▶ **Your assignment**
Return only the lines of the listing below that run from the line with "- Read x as" through the line with "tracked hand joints", both ends included, exactly as written.

▶ **Exercise data**
┄┄┄┄┄┄

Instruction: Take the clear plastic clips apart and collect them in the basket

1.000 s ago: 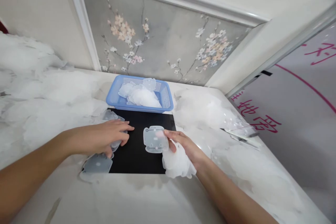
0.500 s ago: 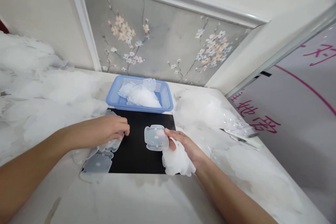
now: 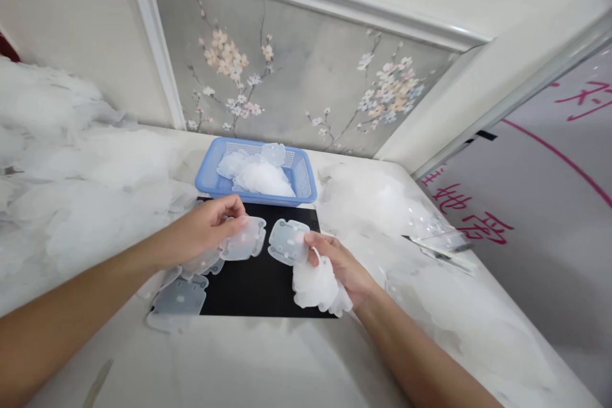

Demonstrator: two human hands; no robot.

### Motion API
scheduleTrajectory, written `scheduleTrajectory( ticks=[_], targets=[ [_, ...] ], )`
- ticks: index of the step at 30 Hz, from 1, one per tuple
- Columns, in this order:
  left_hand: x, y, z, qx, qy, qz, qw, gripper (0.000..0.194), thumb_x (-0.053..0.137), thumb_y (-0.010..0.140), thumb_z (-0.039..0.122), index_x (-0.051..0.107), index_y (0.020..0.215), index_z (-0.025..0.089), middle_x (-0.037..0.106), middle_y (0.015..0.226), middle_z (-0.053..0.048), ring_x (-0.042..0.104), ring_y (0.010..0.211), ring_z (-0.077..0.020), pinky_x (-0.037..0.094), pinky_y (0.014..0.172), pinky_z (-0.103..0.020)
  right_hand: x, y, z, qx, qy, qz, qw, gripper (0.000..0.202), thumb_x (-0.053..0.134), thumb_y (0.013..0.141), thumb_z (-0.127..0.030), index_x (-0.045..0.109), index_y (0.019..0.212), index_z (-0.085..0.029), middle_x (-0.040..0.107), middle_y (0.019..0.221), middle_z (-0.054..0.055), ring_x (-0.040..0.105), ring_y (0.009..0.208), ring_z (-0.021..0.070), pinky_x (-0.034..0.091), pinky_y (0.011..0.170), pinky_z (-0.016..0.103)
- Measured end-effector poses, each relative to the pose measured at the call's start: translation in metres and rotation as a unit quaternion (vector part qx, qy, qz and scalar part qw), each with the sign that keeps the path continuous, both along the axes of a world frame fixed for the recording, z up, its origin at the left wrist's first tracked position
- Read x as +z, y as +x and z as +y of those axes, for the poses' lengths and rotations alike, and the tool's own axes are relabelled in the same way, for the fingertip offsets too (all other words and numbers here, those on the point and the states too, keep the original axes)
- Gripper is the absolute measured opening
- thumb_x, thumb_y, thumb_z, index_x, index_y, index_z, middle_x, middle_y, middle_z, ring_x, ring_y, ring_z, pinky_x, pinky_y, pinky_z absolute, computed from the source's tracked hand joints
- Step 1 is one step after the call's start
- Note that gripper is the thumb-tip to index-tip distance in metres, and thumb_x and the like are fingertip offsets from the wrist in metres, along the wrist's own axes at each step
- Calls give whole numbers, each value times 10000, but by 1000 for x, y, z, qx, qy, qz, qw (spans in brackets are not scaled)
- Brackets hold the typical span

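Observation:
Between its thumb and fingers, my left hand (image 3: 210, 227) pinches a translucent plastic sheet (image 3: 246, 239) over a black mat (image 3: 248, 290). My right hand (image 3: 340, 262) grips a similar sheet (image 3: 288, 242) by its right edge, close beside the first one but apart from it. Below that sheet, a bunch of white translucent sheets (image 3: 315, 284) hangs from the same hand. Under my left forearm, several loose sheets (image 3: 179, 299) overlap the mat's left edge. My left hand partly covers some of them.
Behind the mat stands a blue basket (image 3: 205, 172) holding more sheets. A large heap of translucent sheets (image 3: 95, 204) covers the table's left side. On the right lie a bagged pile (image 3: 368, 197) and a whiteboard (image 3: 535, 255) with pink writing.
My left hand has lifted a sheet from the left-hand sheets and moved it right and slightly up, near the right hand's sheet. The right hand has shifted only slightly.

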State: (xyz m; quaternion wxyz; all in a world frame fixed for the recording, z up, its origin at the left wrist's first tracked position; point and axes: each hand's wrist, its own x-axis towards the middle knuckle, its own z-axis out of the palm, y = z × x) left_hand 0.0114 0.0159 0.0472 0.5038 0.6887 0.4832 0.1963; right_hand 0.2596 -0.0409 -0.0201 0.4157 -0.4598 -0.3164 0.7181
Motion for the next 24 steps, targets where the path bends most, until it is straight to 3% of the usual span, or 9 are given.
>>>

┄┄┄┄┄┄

▶ **Task answer**
- Read x as +z, y as +x and z as +y of those axes, for the poses' lengths and rotations alike, and the tool's own axes are relabelled in the same way, for the fingertip offsets too (all other words and numbers here, those on the point and the states too, keep the original axes)
- Gripper is the absolute measured opening
- thumb_x, thumb_y, thumb_z, index_x, index_y, index_z, middle_x, middle_y, middle_z, ring_x, ring_y, ring_z, pinky_x, pinky_y, pinky_z absolute, computed from the source's tracked hand joints

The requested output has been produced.